Il problema era però legato alla quota in cui la tendina doveva trovarsi, perché ormai lui e Mahdi erano ben oltre gli 8000 metri, mentre nella notte precedente, a campo VIII (7630 metri), l’accordo con Compagnoni e Lacedelli era stato che il campo IX venisse fatto più in basso di quanto originariamente previsto, quindi a 7900 metri o poco più. Perché il giorno prima le famose bombole non erano state portate fino a campo VIII, ma erano rimaste poco sopra campo VII (7350 metri) e Bonatti si era sì offerto volontario per scendere a recuperarle, ma tutti avevano capito che scendere di 200 metri di dislivello e risalirne in giornata più di 500 con quei 19 chili sulle spalle sarebbe stato difficilissimo se non impossibile.
Infatti Bonatti e Mahdi erano arrivati nel Collo di Bottiglia col buio già incombente, e urlavano invano i nomi dei due compagni dai quali speravano di avere una indicazione che li aiutasse a individuare la tenda.
Bonatti salì ancora da solo, fino a quella grande roccia, solo per scoprire che la tenda non stava nemmeno lì.
La pendenza era sempre più proibitiva, soprattutto per Mahdi, fortissimo fisicamente, ma non preparato tecnicamente ad affrontare un passaggio che ancora oggi mette paura, se non preventivamente attrezzato da esperti Sherpa.
Così l’italiano, che era il più giovane della spedizione, 24 anni appena compiuti, e l’hunza che un anno prima era stato al Nanga Parbat e aveva aiutato Hermann Buhl a raggiungere il campo base dopo la sua folle prima salita solitaria, non ebbero altra scelta che prepararsi a una lunga e allucinante notte, seduti uno accanto all’altro su uno stretto gradino che Bonatti aveva ricavato nel ghiaccio a furia di colpi di piccozza.
Fu solamente molto più tardi, a notte ormai scesa, prima che si scatenasse l’immancabile tempesta, che i due disperati videro una luce accendersi più in alto e alla loro destra, fra le rocce a sinistra del Collondi Bottiglia e sentirono la voce di Lacedelli che chiedeva se avevano portato le bombole.
Quindi i due lassù sapevano che Bonatti e Mahdi erano saliti ed erano ancora non lontani. Ma non si erano fatti né sentire né tantomeno vedere.

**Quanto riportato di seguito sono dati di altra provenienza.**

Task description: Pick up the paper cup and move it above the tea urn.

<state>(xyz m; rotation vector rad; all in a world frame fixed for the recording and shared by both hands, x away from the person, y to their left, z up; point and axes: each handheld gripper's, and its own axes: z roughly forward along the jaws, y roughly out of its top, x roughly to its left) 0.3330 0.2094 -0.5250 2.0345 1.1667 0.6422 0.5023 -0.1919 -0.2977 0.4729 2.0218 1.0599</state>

Lacedelli però non rispose alle richieste di aiuto di Bonatti e agli urli disperati di Mahdi, ma disse loro solamente di lasciare lì le bombole e di scendere.
Nella notte e col gelo era ormai impossibile, soprattutto per Mahdi.
La luce si spense e così fino all’alba continuò l’incubo di due uomini bloccati in uno dei punti più pericolosi di tutti gli Ottomila.
Una notazione finale, tanto importante quanto dovrebbe essere superflua: Bonatti e Mahdi avevano portato le bombole ma non per sé: non avevano i respiratori, già negli zaini di Compagnoni e Lacedelli. Quindi Bonatti e Mahdi non potevano in alcun modo utilizzare e quindi non utilizzarono l’ossigeno supplementare.
Nelle fotografie in copertina Walter Bonatti ed Erich Abram a fine spedizione e i piedi di Amir Mahdi dopo le amputazioni per i congelamenti riportati a causa del bivacco all’addiaccio. Lui sì che aveva il diritto di mostrare quelle sue menomazioni. E comunque non le esibiva, perché lui conosceva il pudore".